An alternative explanation for the down-regulation of IGF-I mRNA and protein in distal organs following enteral exposure to IGF-I could be the release of a second messenger from the gut. Possibilities include the IGFBPs, other gut-derived hormones, or nutrient signalling. IGF-I acting at IGF-R1s in the gut can stimulate local release of IGF-I, IGF-II and IGFBPs (Park et al. 1992, Simmons et al. 1999). However, as IGFBP mRNA expression was reduced in the gut, this seems an unlikely signal to the liver.

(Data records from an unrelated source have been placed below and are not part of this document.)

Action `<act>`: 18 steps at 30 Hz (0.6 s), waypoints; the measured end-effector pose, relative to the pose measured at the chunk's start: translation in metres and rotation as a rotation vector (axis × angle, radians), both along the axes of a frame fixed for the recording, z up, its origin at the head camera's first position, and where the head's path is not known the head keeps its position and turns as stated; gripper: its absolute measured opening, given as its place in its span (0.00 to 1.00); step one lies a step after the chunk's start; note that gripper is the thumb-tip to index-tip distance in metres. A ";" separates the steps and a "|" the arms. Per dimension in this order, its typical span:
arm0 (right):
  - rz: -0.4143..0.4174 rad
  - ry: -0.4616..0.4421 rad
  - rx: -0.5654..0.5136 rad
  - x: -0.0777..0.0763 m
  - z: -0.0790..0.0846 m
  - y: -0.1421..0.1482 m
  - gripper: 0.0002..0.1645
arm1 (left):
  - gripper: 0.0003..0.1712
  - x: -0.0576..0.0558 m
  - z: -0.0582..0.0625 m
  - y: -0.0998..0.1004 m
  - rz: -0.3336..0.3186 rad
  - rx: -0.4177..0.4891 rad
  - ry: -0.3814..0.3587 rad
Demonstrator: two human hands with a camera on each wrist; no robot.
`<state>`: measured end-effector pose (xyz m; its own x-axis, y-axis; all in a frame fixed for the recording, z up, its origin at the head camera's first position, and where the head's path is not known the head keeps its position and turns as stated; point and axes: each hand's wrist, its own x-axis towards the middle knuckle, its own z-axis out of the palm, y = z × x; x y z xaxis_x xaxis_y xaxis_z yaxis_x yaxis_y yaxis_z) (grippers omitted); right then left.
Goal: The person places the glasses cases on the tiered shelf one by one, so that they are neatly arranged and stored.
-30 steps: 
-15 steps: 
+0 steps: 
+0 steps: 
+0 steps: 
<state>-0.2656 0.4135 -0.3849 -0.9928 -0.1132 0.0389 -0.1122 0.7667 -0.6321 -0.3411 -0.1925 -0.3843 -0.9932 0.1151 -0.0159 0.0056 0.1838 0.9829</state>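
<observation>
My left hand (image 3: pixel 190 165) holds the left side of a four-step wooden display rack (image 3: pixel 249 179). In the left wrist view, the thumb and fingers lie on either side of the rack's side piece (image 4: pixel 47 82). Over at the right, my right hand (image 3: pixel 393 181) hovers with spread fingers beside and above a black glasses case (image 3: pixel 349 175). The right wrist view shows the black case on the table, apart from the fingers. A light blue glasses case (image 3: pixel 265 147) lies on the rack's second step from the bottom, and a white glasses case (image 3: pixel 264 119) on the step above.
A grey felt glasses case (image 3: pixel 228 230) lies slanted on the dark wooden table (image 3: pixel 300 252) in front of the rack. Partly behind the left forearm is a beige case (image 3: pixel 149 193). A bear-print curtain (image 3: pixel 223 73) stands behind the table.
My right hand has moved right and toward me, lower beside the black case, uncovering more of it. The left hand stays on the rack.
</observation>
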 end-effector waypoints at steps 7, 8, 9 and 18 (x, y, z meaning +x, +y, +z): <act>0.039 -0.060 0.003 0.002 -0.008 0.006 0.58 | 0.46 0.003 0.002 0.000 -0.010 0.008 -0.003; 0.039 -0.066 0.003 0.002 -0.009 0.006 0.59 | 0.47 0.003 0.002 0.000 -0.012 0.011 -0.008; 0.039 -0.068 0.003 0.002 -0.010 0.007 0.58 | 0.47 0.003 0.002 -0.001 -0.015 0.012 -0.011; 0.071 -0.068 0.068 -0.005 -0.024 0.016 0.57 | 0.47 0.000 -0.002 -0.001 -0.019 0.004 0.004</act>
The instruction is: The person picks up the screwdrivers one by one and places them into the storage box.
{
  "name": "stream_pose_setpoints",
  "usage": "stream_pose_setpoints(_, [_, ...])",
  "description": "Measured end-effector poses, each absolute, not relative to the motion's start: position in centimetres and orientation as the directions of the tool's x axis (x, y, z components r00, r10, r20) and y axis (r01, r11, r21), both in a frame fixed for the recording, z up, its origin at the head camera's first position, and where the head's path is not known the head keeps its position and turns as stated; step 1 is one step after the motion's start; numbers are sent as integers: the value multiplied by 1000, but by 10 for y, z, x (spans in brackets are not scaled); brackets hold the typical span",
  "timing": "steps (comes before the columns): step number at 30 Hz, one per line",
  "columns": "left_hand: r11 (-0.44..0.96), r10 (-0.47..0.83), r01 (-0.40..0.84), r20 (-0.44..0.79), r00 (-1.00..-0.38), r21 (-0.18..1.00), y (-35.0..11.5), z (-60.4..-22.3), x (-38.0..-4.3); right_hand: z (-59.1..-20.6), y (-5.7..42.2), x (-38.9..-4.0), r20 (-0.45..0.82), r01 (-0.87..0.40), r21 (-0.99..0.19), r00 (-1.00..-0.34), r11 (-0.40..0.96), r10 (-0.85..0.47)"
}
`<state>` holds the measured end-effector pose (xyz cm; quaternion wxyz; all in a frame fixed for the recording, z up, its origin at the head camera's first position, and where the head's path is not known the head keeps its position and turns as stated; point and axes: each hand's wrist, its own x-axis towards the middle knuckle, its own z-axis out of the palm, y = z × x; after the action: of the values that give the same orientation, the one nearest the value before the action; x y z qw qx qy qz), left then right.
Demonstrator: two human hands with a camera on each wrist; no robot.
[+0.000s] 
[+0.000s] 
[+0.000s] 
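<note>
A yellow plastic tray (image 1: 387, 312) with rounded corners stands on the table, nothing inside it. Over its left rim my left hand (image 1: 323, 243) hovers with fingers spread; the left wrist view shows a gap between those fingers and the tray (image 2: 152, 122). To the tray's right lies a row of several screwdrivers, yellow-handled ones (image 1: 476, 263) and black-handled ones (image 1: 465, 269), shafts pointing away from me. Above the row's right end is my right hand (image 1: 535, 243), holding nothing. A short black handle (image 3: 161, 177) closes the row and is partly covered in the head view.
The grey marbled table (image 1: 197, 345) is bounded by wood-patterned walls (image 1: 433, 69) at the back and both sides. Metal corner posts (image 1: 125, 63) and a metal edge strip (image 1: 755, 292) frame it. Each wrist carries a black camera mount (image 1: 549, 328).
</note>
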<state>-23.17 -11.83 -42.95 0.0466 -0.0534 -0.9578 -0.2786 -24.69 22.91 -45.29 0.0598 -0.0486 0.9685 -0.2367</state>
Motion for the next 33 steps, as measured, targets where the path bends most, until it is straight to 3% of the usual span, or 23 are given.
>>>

Gut-derived hormones other than the IGFBPs could include ghrelin and the incretins such as the glucagon-like peptides (Kojima et al. 1999, Burrin et al. 2001). We have demonstrated the presence of ghrelin protein in the stomach of the fetal sheep in this study by immunohisto-chemistry (V Roelfsema, unpublished observation), but do not have quantitative measures of either protein levels in the gut or of circulating concentrations. Ghrelin and the incretins are nutritionally regulated intestinal peptides that are expressed in fetal life and have effects on the somato-trophic and glucose/insulin axes (Roberge & Brubaker 1993, Sjoholm et al. 2000, Petersen et al. 2001, Liu et al. 2002). Investigation into the role of these hormones in future studies of amniotic supplementation of IUGR fetuses with hormones and/or nutrients may provide mechanistic insights.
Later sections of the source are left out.